Thursday, 23 July 2009
Doctor in Distress (1963 Ralph Thomas)
Briefly: Dennis Price, Leo McKern, Fenella Fielding, Frank Finlay, Reginald Beckwith, Richard Briers, Ronnie Corbett (one line).
YES, just goes to prove that '63 not a vintage year. Once we get over the shock of two leads calling each other Lancelot and Simon, there's nothing but unfunny and perplexing situations. Rank at its poorest.
Monday, 20 July 2009
Hot Enough for June (1964 Ralph Thomas)
Terrible BBC2 print looks like video, 14x9. Pinewood-set Czechoslovakia.
Sylva's credits include the sexy L'Assoluto Naturale 1969, looks good but not on DVD (though is avilable through iOffer), with Laurence Harvey and music by Morricone.

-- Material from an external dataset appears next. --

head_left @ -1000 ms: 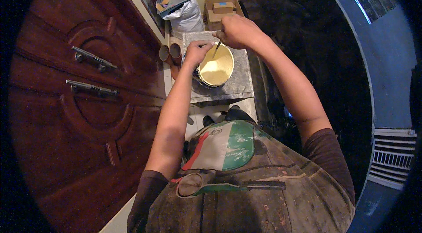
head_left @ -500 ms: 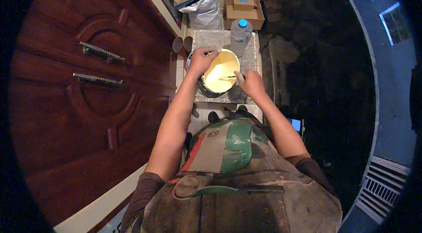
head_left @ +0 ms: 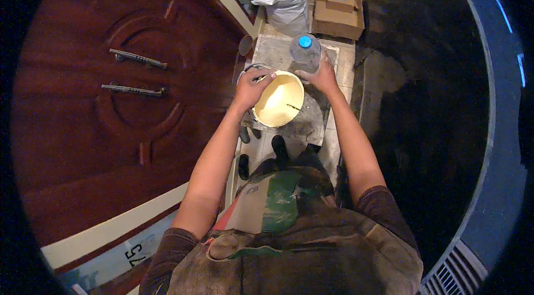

Then Hornet's Nest (70) Rock Hudson Italy war film, A Lovely Way to Die (68) Kirk Douglas, Eli Wallach, Casanova & Co (77) Tony Curtis, Lisa and the Devil (74) Mario Bava, Boccaccio (72), Deadlier than the Male (67).
Sunday, 19 July 2009
The Shooting Party (1985 Alan Bridges)
Ph. Fred Tammes
Since You Went Away (1944 John Cromwell)
Despite length and subject matter doesn't hit the mark like Best Years.. Perhaps Selznick shouldn't have written it too. Gloriously dark photography from Lee Garmes and Stanley Cortez. Music Max Steiner.
Picnic at Hanging Rock (1975 Peter Weir)
Wonderful sun-drenched Eastmancolor photography by Russell Boyd: the interiors are great too.
Saturday, 18 July 2009
Maurice (1987 James Ivory)
Sadly not as great as the other Merchant Ivory E.M. Forsters, perhaps beacuse Ruth Prawer Jhabvala didn't write it.
Ph Pierre Lhomme.
Sunday, 12 July 2009
The Black Swan (1942 Henry King)
This immediately set me on a tangent about the Spanish Main, which was the wealthy Spanish territories of Central America and included Mexico, Florida and northern South America (bearing in mind Mexico used to include California, until the Yanks nicked it in 1848), attracting pirates such as Henry Morgan, who really did become Governor of Jamaica (a colourful story worth reading up). He's Laird Cregar in Leon Shamroy's most colourful adventure, and George Sanders is most improbably in red wig and whiskers. Maureen O'Hara looks like she could have been a bit of a bitch. There's room for a proper pirate film, surely? (Polanski's looks worth checking.)
Saturday, 11 July 2009
Fire Down Below (1957 Robert Parrish)
Ph. by Desmond Dickinson (shot mainly UK films since 1927 incl. Hamlet, Importance of Being Earnest) in CinemaScope, though BBC shows cropped print.
I was musing that the 'fire down below' was further south than the heart, as suggested by theme song, but then there's a real fire down below. Not wholly successful story but quite diverting, interesting cast.
Sunday, 5 July 2009
The Round-Up / Szegénylegények / The Hopeless Ones (1966 Miklós Jancsó)
Photographed by Tamás Somló in Agascope.
A man tries to flee in a vast, open plain from where women bearing food have appeared. The soldiers don't race after him, but then horses appear from either side of the camera and round him up.
I always thought it was Janscó, so that's a salutary lesson. Also, after all these years, the scene with the naked woman isn't at all yummy, so that's another.